EXERCISE OBJECTIVE — Of the entries below, copy only those lines that contain the word "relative".

[Extracted data entries]
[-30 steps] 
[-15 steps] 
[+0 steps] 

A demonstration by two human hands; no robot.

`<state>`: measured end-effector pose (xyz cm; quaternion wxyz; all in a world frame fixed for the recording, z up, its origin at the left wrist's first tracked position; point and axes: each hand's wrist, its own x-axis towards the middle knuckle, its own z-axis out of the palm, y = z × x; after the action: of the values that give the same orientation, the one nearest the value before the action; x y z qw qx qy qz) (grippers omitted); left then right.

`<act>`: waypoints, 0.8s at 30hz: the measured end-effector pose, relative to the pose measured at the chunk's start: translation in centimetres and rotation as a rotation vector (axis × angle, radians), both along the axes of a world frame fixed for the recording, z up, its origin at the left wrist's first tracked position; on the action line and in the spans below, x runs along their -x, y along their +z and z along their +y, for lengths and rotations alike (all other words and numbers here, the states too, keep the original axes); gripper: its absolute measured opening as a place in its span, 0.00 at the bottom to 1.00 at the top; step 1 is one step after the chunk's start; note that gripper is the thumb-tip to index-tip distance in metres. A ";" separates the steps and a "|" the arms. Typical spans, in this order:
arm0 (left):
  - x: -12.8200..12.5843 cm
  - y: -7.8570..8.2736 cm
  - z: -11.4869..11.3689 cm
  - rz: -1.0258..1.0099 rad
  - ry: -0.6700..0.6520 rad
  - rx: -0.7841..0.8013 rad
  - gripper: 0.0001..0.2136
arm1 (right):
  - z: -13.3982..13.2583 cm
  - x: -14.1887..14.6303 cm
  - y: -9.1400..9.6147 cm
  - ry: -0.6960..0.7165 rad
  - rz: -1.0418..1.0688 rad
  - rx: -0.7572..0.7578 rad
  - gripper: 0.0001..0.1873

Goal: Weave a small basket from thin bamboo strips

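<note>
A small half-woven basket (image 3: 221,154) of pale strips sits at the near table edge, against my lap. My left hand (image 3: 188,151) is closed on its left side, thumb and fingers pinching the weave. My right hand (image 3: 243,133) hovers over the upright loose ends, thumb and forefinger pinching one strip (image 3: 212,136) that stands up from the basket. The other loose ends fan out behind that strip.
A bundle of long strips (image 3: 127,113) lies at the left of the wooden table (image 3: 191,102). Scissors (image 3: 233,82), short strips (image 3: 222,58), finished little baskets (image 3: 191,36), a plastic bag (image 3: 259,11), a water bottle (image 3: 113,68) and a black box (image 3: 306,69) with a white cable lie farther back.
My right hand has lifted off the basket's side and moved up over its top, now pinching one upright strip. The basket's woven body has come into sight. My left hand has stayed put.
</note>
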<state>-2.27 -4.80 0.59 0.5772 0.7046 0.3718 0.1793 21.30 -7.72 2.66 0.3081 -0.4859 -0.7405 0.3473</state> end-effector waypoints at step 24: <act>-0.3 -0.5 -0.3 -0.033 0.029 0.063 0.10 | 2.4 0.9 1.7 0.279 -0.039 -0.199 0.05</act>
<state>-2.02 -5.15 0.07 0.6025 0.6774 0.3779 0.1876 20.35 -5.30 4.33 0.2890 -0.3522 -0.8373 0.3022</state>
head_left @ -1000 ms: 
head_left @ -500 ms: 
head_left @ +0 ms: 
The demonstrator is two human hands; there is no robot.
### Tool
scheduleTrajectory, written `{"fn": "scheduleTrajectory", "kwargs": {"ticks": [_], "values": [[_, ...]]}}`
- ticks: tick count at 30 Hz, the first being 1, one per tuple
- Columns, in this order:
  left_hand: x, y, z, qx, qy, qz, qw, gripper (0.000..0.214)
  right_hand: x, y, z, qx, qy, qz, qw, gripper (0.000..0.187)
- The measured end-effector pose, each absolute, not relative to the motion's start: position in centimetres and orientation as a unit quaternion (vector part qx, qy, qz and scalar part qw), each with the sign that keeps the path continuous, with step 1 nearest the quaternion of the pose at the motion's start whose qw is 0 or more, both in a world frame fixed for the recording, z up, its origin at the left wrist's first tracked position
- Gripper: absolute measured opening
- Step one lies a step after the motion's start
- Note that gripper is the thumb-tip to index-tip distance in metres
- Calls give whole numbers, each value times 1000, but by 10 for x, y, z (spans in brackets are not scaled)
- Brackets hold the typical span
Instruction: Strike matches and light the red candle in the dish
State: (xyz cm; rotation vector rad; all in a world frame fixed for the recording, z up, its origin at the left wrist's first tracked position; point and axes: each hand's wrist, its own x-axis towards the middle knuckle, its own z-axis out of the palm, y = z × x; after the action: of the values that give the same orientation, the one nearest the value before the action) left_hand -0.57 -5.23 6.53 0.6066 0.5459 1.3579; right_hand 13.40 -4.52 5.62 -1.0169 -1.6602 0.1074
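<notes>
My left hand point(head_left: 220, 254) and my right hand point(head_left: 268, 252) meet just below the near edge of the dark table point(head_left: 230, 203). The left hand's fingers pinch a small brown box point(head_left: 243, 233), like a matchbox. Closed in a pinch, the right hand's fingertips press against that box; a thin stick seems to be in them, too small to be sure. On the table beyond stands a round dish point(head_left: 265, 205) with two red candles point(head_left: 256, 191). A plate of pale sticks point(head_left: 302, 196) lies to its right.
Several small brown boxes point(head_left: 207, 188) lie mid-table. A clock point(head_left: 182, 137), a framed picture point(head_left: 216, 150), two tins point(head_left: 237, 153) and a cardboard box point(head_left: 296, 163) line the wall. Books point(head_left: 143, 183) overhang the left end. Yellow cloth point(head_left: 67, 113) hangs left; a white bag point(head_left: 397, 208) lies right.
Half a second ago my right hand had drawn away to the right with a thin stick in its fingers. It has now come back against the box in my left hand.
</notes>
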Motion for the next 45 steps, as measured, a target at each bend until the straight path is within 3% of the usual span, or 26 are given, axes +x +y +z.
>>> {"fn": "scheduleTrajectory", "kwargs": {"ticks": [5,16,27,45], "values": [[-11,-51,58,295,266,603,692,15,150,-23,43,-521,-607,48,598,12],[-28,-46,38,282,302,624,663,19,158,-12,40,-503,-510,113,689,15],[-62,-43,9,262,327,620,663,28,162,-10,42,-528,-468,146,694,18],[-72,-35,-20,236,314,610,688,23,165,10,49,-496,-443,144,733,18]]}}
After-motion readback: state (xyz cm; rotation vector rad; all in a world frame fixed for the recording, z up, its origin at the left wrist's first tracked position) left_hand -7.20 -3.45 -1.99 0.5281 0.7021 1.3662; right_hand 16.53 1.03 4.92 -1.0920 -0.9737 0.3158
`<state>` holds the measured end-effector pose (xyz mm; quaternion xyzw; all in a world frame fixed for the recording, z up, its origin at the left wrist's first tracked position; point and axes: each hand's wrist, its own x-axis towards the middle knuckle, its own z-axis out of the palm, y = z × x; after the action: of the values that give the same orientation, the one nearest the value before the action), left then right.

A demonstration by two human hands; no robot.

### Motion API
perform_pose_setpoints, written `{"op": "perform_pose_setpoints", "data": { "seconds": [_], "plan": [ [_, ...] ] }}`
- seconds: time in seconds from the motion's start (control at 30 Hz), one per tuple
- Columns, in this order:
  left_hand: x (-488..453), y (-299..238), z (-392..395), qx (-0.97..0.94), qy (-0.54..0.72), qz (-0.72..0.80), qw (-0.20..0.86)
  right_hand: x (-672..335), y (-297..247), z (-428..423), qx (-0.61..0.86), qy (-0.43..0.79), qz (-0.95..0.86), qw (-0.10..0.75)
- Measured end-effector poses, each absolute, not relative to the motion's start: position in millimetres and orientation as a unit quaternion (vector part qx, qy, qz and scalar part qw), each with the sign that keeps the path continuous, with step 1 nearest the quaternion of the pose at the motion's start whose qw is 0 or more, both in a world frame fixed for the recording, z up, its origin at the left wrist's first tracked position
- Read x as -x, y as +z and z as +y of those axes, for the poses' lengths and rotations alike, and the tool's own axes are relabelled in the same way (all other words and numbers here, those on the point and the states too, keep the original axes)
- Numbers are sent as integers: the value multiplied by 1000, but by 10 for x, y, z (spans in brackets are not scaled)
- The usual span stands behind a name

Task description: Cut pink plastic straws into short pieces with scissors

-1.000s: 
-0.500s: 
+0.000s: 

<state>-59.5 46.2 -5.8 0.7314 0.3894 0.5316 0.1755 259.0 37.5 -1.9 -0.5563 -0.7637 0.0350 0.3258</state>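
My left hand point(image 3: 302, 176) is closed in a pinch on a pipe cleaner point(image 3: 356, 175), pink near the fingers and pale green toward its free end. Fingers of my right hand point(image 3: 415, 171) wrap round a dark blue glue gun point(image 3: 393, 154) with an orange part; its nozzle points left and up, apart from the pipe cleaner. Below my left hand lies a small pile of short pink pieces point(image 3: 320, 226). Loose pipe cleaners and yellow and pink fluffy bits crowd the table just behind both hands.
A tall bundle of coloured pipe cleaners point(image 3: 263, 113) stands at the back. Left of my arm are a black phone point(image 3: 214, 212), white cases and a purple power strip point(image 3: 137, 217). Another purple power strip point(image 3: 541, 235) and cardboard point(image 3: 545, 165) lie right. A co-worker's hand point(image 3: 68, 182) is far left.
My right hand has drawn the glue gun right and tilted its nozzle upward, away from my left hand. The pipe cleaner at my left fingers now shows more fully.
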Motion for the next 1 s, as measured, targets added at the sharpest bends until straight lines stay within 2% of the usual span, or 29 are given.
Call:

WRITTEN REPLY —
`<act>`: waypoints, 0.8s at 30hz: the measured end-effector pose, relative to the pose measured at the chunk's start: translation in centimetres and rotation as a rotation vector (axis × angle, radians), both along the axes of a world frame fixed for the recording, z up, its origin at the left wrist's first tracked position; on the action line and in the spans below, x runs along their -x, y along their +z and z along their +y, for lengths and rotations alike (all other words and numbers here, the states too, keep the original axes); gripper: its absolute measured opening as a place in its span, 0.00 at the bottom to 1.00 at the top; step 1 is one step after the chunk's start; note that gripper is the thumb-tip to index-tip distance in metres. A ";" separates the steps and a "|" the arms. Typical spans, in this order:
- The measured end-effector pose, each absolute, not relative to the motion's start: position in centimetres and orientation as a unit quaternion (vector part qx, qy, qz and scalar part qw), each with the sign that keeps the path continuous, with step 1 nearest the quaternion of the pose at the motion's start whose qw is 0 or more, both in a world frame fixed for the recording, z up, its origin at the left wrist's first tracked position
- Measured end-effector poses, each absolute, not relative to the motion's start: position in millimetres and orientation as a unit quaternion (vector part qx, qy, qz and scalar part qw), each with the sign that keeps the path continuous, with step 1 nearest the quaternion of the pose at the motion's start whose qw is 0 or more, both in a world frame fixed for the recording, z up, its origin at the left wrist's first tracked position

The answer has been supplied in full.